In the previous setup this resulted in 2 different ports being installed. But with the new approach one port can fulfill both requirements. At least that's what I make of this.


----------



## Deleted member 30996 (Dec 4, 2017)

What's the status of ports-mgmt/portmaster dealing with this? IIRC I thought I read lebarondemerde state last week it and ports-mgmt/synth were broken, ports-mgmt/poudriere being the only one of the three that wasn't.

freshmeat.org shows the last ports-mgmt/portmaster update being 03 Feb 2017. The last few ports I built with it didn't use Python and compiled without problems.

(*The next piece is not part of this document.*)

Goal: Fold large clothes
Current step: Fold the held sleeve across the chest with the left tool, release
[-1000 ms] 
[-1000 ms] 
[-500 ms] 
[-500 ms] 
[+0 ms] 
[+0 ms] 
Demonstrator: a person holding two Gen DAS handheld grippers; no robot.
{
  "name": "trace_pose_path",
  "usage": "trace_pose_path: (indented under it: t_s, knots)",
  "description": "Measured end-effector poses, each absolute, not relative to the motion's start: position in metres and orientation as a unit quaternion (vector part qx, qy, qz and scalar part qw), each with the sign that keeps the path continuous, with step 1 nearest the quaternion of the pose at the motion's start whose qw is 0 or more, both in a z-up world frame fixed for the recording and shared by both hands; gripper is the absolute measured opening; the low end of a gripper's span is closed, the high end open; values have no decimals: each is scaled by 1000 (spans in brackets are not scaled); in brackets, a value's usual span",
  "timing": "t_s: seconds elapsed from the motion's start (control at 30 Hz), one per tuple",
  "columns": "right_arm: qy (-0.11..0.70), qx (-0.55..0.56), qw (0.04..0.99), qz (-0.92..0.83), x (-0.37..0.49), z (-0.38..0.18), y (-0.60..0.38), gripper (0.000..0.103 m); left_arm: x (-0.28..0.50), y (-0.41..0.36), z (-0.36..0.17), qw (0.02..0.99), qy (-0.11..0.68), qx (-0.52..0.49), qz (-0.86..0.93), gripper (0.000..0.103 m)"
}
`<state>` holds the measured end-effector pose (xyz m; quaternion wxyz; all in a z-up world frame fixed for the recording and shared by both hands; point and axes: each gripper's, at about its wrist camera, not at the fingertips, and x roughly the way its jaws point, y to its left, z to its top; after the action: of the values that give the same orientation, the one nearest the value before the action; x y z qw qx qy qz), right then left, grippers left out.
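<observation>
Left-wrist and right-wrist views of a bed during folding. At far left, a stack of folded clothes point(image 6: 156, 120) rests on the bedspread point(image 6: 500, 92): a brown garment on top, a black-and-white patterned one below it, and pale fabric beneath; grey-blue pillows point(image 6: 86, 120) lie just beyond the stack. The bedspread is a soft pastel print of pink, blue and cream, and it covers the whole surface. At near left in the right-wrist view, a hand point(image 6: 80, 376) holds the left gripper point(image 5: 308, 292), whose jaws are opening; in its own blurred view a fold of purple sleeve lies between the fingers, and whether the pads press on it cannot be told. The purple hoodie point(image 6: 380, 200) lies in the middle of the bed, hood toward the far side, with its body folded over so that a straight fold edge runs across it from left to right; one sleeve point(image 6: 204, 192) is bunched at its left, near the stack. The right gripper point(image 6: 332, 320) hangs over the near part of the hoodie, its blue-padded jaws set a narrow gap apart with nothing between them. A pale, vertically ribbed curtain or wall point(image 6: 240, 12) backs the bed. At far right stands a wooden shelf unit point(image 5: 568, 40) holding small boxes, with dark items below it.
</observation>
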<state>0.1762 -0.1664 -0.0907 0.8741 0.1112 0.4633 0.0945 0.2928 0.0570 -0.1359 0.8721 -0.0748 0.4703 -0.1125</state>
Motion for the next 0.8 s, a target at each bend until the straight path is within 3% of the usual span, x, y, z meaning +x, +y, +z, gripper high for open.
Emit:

I have a HDD arriving in the mail tomorrow and had planned to upgrade one of my Thinkpads. It's not a have-to thing though, and was just wondering if that wouldn't be better put off a while. I'd just as soon wait if I couldn't use ports-mgmt/portmaster.


----------



## rigoletto@ (Dec 4, 2017)

ports-mgmt/synth is working already.


----------



## PacketMan (Dec 4, 2017)

lebarondemerde said:


> ports-mgmt/synth is working already.



Mostly.  Looks like John is still working on some minor issues.  

I'm gonna wait a few weeks to let everything shake out, before I do my next round of updates on my 'production' machines.  I got a couple 'lab' servers I will play around with if/when I get some time.


----------



## phoenix (Dec 4, 2017)

Trihexagonal said:


> What's the status of ports-mgmt/portmaster dealing with this?



Portmaster is unmaintained.  If no one steps up to maintain it and add support for FLAVOR (and any future features like multi-package support), then it will become abondonware and useless.

Granted, once multi-package support hits, and FLAVORs expand to the rest of the tree, the use-case for compiling ports locally will be pretty much nil.  A strictly binary package-using system will be doable as most of the need to compile from source (selecting specific OPTIONS) will be nullified.  (For the most part, there will still be the odd port with NO_PACKAGE set, and mutually-exclusive OPTIONS that will require building from source, but it should be the exception and not the norm.)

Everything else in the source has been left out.